- **Exercise directions**
Work out how many lines in the data below include "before", then reply with that number only.

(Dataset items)
——————

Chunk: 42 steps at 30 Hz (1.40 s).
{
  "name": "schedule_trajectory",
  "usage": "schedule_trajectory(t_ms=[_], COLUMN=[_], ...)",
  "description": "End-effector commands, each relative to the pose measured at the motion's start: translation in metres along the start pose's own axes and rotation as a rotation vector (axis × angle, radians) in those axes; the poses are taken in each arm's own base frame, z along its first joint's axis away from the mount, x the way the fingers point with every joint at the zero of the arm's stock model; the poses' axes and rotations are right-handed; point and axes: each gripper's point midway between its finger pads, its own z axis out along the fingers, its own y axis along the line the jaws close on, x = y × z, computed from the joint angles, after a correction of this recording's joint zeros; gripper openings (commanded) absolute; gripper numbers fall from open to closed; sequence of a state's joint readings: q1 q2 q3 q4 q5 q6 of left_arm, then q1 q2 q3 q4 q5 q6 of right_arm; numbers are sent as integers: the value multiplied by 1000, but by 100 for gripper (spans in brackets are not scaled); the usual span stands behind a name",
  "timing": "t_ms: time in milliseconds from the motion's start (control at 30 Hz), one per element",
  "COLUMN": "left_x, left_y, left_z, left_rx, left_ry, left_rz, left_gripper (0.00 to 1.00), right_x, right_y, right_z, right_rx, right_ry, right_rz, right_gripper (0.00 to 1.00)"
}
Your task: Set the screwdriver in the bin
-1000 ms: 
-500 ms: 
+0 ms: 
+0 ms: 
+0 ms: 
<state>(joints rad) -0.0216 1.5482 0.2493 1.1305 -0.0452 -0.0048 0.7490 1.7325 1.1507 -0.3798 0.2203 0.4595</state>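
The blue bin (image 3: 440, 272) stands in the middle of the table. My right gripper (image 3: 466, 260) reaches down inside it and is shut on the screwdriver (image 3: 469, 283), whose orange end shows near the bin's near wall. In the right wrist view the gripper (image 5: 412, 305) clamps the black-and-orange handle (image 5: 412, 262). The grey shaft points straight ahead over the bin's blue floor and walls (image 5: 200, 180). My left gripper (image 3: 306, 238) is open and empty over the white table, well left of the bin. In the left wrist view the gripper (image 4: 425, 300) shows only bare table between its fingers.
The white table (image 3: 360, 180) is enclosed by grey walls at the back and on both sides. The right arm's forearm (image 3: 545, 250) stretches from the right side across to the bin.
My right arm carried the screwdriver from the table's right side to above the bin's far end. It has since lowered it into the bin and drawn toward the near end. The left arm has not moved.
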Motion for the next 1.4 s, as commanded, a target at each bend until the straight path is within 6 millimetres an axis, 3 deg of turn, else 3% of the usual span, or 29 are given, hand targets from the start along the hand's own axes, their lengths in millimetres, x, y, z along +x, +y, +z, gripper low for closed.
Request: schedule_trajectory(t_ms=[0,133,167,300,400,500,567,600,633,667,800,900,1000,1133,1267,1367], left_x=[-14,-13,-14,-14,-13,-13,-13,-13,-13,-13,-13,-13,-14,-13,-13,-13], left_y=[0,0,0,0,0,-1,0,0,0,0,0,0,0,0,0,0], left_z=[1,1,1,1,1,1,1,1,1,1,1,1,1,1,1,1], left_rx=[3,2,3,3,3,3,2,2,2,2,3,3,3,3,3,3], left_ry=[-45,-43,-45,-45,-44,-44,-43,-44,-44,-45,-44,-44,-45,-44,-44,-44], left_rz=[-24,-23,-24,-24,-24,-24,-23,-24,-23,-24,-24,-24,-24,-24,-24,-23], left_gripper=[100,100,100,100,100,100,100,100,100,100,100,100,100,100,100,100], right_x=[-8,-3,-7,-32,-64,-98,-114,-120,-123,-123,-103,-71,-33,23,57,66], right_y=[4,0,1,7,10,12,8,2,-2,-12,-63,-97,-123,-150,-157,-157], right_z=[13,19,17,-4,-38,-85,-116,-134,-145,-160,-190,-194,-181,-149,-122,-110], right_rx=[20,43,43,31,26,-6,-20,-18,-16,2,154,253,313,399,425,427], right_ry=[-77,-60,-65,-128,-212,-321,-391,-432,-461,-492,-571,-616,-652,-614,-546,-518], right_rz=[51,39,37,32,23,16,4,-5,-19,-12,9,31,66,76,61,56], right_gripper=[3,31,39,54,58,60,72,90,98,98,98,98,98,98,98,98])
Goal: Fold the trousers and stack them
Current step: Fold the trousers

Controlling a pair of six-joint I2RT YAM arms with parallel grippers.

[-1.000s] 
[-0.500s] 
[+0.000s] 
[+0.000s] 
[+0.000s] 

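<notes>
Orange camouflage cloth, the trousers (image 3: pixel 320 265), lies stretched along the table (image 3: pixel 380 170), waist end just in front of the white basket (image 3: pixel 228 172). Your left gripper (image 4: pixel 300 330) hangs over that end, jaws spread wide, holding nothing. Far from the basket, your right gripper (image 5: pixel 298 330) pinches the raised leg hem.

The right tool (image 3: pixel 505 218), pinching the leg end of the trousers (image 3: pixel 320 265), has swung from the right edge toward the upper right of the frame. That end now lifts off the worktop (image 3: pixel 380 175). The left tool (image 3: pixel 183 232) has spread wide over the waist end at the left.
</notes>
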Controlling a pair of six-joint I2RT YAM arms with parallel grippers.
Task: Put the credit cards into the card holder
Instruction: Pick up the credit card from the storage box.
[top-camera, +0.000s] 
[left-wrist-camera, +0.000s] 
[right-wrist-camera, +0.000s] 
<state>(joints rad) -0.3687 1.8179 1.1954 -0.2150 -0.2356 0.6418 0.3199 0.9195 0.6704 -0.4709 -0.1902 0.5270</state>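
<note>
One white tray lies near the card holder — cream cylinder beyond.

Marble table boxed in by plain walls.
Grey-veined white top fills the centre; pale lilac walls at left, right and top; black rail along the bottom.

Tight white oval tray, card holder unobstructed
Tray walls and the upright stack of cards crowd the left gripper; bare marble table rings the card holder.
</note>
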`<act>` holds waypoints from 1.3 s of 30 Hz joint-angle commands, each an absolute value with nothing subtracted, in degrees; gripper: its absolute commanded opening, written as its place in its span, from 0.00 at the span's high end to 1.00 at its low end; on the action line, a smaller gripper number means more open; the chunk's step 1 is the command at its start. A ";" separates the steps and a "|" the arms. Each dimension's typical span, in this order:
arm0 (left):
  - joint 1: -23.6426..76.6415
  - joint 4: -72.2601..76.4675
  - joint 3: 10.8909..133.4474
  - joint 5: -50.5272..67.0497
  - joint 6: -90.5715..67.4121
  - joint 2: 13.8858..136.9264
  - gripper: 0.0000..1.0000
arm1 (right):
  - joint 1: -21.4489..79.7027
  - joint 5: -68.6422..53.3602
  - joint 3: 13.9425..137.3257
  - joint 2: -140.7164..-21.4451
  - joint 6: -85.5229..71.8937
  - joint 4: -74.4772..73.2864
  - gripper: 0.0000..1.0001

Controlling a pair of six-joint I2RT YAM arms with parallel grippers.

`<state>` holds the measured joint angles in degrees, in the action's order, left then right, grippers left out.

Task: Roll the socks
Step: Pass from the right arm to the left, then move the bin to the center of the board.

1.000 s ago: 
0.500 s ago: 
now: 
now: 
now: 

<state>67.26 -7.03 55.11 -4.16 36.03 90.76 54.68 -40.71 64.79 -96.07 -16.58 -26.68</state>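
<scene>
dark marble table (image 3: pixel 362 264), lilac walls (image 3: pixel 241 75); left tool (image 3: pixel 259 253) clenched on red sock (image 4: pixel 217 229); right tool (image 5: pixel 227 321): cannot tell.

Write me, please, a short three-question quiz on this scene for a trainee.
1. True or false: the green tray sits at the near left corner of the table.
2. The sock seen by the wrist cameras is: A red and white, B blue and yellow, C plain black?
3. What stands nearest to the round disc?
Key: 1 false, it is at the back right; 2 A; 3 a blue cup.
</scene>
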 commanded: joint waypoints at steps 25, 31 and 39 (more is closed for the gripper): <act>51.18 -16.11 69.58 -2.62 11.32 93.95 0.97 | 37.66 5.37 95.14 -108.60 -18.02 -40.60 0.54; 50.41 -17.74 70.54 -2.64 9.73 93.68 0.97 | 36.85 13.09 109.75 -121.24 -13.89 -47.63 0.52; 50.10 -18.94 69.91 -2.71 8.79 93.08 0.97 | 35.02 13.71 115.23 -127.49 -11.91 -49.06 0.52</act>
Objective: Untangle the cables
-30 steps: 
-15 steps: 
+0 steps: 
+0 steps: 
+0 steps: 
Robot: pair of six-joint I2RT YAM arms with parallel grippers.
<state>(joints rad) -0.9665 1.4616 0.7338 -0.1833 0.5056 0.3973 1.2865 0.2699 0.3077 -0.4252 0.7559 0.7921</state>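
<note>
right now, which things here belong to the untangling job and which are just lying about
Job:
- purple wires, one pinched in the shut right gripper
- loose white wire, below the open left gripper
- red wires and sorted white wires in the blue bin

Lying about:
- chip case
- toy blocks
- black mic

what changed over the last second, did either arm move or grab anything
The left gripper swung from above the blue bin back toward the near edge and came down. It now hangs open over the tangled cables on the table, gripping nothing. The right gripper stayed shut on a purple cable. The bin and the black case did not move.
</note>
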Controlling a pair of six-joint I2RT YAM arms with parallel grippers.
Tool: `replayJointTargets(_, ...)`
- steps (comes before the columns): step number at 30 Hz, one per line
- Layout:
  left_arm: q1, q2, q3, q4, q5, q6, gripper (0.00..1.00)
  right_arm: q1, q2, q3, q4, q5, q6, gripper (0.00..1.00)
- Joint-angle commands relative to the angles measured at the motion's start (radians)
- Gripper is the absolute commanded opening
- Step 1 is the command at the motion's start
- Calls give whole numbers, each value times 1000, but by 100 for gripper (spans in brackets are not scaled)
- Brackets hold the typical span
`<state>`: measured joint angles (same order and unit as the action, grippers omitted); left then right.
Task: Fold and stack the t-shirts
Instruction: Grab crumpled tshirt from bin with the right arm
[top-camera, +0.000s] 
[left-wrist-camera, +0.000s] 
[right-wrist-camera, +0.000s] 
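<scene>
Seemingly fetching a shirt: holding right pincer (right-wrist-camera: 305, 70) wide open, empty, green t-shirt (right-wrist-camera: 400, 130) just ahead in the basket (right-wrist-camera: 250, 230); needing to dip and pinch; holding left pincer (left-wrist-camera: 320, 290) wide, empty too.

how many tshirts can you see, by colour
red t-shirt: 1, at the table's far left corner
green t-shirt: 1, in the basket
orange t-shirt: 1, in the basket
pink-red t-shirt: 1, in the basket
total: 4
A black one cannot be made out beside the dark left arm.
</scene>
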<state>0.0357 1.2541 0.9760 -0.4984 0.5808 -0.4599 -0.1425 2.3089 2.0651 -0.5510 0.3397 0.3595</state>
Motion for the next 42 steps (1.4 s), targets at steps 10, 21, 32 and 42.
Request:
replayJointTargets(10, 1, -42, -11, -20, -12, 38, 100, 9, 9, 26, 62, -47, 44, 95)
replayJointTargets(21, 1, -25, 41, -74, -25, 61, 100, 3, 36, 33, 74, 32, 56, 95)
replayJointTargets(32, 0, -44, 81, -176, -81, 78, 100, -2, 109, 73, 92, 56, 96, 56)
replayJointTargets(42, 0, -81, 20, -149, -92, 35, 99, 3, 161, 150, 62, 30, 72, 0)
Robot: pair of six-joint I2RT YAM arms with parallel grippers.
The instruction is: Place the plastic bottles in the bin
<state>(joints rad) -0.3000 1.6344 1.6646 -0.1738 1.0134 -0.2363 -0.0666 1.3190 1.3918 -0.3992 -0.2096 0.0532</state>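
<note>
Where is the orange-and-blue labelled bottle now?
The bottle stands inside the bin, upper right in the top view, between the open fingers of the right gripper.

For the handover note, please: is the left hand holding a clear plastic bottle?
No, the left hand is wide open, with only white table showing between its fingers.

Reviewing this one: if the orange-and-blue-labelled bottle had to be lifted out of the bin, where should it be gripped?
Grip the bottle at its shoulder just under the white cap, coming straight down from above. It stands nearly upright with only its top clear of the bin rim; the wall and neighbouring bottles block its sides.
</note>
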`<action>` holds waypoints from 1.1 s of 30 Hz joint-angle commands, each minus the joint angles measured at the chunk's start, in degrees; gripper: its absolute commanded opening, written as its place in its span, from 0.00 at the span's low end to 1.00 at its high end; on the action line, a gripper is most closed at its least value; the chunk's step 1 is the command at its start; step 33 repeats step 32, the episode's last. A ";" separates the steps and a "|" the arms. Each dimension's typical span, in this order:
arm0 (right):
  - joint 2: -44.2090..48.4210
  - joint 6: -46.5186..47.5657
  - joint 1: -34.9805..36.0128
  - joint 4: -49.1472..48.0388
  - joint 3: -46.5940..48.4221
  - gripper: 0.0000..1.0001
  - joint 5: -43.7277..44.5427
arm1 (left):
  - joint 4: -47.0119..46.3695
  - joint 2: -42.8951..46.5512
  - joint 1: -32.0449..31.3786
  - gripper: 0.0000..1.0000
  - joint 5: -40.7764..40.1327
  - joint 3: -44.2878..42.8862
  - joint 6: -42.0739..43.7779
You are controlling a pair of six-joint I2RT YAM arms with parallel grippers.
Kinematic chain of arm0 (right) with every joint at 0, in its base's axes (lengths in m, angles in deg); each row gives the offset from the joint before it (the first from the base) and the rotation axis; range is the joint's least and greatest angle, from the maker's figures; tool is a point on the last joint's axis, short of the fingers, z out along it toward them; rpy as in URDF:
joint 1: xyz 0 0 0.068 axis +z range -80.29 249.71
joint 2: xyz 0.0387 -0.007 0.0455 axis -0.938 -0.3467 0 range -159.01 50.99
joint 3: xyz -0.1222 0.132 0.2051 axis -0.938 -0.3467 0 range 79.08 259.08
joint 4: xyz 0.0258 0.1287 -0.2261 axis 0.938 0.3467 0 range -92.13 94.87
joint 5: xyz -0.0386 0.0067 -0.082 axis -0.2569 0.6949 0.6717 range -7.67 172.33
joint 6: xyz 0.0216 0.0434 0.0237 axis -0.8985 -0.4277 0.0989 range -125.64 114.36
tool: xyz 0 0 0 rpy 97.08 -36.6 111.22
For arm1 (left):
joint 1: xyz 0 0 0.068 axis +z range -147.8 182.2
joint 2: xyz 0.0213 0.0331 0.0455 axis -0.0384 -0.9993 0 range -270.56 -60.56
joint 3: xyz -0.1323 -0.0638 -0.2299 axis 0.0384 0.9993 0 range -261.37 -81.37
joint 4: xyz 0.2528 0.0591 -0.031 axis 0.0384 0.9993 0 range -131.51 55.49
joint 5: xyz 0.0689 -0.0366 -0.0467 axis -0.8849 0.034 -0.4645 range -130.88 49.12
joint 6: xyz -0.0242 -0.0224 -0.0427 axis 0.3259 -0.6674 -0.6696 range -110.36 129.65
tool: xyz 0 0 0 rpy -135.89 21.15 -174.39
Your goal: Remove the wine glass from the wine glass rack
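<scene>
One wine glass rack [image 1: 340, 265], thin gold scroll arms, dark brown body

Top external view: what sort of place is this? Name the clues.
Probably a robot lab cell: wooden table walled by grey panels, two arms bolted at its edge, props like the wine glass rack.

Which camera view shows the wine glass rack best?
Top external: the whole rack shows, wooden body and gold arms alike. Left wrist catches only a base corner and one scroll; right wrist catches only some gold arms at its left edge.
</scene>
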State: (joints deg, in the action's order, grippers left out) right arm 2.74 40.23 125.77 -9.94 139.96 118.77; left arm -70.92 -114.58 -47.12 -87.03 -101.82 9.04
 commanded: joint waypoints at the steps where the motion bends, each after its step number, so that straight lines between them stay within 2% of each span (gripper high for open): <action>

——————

- **Exercise solution**
2